Many factors influence a person’s rate of Acclimatisation (University of IOWA Hospitals and Clinics, 2021):

  • Body fat – leaner people tolerate heat better than people that carry more fat and those that carry more body fat cope better in colder climates than thinner people would.
  • Age – Older adults do not tolerate temperature extremes as well as younger persons. As a person ages, their response to shivering in low temperatures and sweating in higher temperatures is delayed and reduced.
  • Medications – Some medications can interfere with parts of the brain responsible for temperature regulation, for example, asthma and hayfever medications.
  • Metabolic rate – Someone with a high metabolic rate produces more heat than someone with a low metabolic rate and therefore will feel warmer and a person with a low metabolic rate will feel colder.
Source: iStock

Physiological changes that occur in the body during Acclimatisation

Many physiological changes occur in the body during the Acclimatisation process. Some changes observed in a study undertaken in 1998 (Brake, 1998) on heat acclimatisation observed the following changes:

  • Reduction in heat rate of 153 to 127 beats per minute;
  • Core temperature reduced;
  • Sweat becomes dilute with sodium concentration down by 29%;
  • Rapid onset of sweating by up to 15%;
  • Blood volume increased by 21%.

Other observed changes during Acclimatisation are an increase in total body water and increased resistance to sweat gland fatigue (Brake, 2002).
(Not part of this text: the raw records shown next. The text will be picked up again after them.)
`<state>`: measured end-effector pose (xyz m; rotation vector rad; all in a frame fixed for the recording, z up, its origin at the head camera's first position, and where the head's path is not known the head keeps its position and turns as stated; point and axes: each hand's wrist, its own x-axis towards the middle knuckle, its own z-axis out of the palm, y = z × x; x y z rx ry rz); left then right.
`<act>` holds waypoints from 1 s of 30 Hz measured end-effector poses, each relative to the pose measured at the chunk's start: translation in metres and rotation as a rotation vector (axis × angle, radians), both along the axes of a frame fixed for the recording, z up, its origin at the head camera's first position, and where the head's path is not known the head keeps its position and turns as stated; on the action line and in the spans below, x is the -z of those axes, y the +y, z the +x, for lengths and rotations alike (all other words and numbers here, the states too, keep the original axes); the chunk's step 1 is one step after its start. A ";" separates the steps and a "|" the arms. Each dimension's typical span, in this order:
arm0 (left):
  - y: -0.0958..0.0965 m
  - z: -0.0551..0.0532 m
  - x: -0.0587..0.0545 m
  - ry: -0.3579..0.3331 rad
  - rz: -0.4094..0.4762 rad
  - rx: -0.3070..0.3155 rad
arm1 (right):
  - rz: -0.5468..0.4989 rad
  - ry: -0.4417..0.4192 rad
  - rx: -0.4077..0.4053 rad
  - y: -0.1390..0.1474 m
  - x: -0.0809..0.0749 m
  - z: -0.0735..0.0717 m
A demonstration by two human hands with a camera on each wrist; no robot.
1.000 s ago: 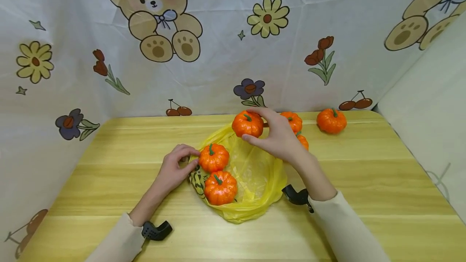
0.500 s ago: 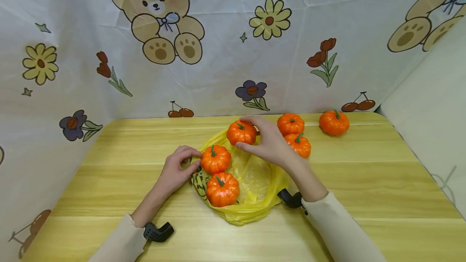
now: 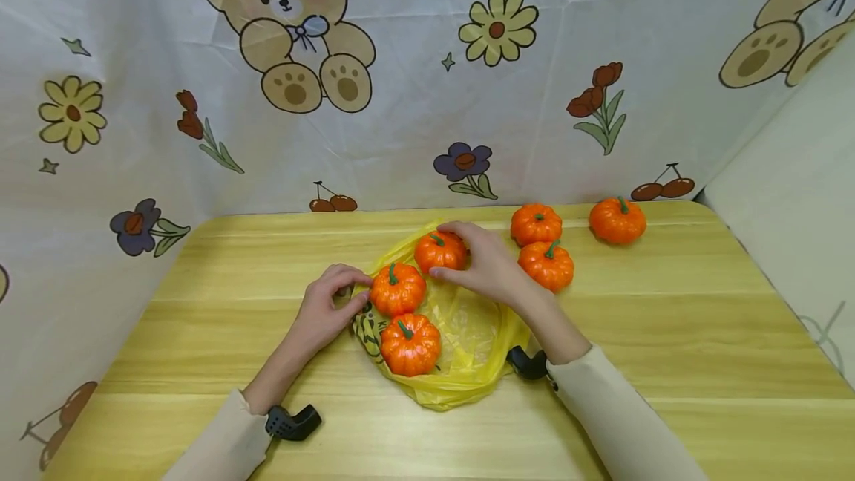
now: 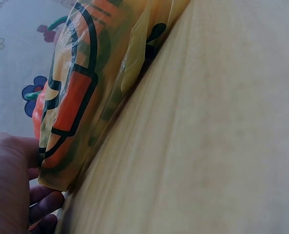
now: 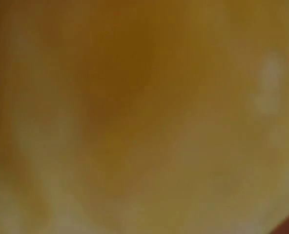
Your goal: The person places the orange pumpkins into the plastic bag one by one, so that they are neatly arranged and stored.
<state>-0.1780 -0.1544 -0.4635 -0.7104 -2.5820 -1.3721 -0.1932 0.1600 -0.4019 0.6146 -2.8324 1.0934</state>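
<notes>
A yellow plastic bag (image 3: 467,325) lies spread open on the table, with two small orange pumpkins, one nearer (image 3: 410,346) and one farther (image 3: 398,291), along its left side. My right hand (image 3: 484,262) grips a third pumpkin (image 3: 439,252) between thumb and fingers at the bag's far side. At the left rim my left hand (image 3: 327,303) pinches the bag's edge, beside the farther pumpkin. The left wrist view shows that hand (image 4: 12,180) at the printed bag wall (image 4: 81,97). Yellow blur fills the right wrist view, hiding the right hand's work.
Two pumpkins sit close together right of the bag, one behind (image 3: 536,224) and one in front (image 3: 546,266). Another pumpkin (image 3: 617,221) stands farther right near the table's back edge. A printed cloth (image 3: 401,95) hangs behind the wooden table (image 3: 668,332).
My right hand has moved the pumpkin slightly left and down into the bag's far side, uncovering the two pumpkins behind the wrist. The left hand has stayed at the bag's rim.
</notes>
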 end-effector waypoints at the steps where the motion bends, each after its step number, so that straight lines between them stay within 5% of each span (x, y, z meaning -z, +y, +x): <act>1: 0.000 0.000 0.000 0.000 -0.002 -0.001 | 0.005 -0.008 -0.005 0.000 0.002 0.000; 20: 0.001 -0.001 -0.003 -0.032 -0.001 -0.008 | 0.033 -0.068 -0.028 0.001 0.009 -0.003; 30: -0.001 -0.004 0.001 -0.025 0.002 -0.006 | -0.050 -0.086 -0.053 0.002 0.010 -0.004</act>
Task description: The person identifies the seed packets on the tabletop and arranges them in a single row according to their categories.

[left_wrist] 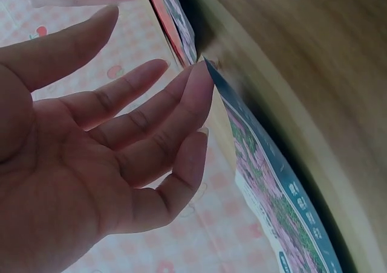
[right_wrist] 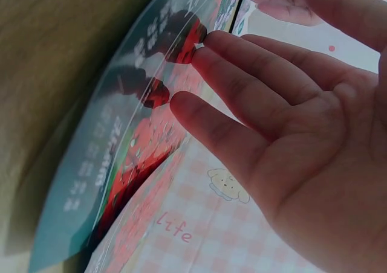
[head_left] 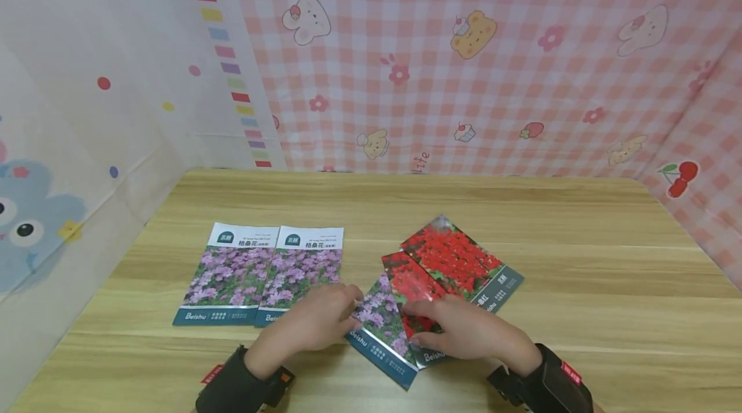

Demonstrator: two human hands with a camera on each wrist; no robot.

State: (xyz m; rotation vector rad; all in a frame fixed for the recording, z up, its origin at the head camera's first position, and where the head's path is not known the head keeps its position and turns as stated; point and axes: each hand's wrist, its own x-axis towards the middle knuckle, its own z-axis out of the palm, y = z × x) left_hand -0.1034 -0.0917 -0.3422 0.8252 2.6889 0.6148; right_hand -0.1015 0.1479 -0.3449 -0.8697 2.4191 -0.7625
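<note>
My left hand [head_left: 321, 316] is over the lower right corner of a purple-flower seed packet [head_left: 301, 271]. Its fingertips reach the left edge of another, tilted purple seed packet [head_left: 379, 323]; in the left wrist view the fingers are loosely bent. Over the lower part of a red-flower seed packet [head_left: 413, 278] lies my right hand [head_left: 458, 329]. The right wrist view shows its fingers extended, fingertips right at a red packet's glossy face [right_wrist: 145, 146]. That red packet overlaps the tilted purple one. A second red-flower packet [head_left: 455, 252] lies angled behind it.
Another purple-flower packet [head_left: 226, 278] lies at the far left, side by side with its neighbour. All packets are on a wood-grain table [head_left: 603, 271]. A pink checked cloth [head_left: 493, 91] hangs behind, and a white patterned cloth [head_left: 133, 116] hangs at the left.
</note>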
A study found that FIFO participants heart rates decreased daily by an average of 0.8 beats per minute, over a 13-day monitoring period whilst at work. This indicates the heat acclimatisation process can be disrupted by time off at home in a cooler climate (Bandy, 2008).

Health and safety impacts of Acclimatisation

FIFO employees who are office-based and rarely experience heat exposure by staying in air-conditioned environments are likely to achieve relatively low levels of Acclimatisation. Employees who have moderate heat exposure or work inside but undertake exercise outside in the heat are likely to achieve partial Acclimatisation. Employees who do most of their workday outside in the heat are expected to achieve high levels of Acclimatisation (Taylor & Cotter, 2006).

The failure for employees to acclimatise efficiently can result in severe health and safety consequences such as heat illness. Heat illness symptoms range from headaches and nausea through vomiting and fainting to more severe central nervous system disturbances. The most severe form of heat illness is heat stroke, which, if untreated or too severe, can result in death and frequently leads to permanent organ damage (Brake, 2002).

Source: AMSJ

When exposed to heat, the thirst sensation of unacclimatised persons is also much weaker than that of acclimatised persons, which predisposes the unacclimatised persons to a much greater probability of dehydration – one of the most common causes of heat illness (Brake, 2002).

Immediate and long-term measures to avoid heat stress risks and improve Acclimatisation

Inability to gain full Acclimatisation in an occupational setting results in lower productivity, poor morale, an increased risk of fatigue and more serious forms of heat illness (Brake, 2002). Therefore, it is important that measures are implemented to mitigate these risks and optimise an employee’s acclimatisation efficiency when returning to the workplace.

Measures that can be implemented to avoid heat related illness and aid employee acclimatisation include:

  • Schedule outdoor work for cooler parts of the day if possible (Work Safe Australia, 2021).
  • Take regular breaks in a cooling environment (Work Safe Australia, 2021).
  • Salt supplementation during heat exposures to avoid hyponatraemia risk (e.g. extra salt on meals or water intake) (Zander, et al., 2018).
  • Regular hydration.

Sweat inducing heat exposure of between 30 and 120 minutes per day can aid in building up quicker Acclimatisation (Brake, 2002). This could be in the form of exercise outside or working outside to gain exposure.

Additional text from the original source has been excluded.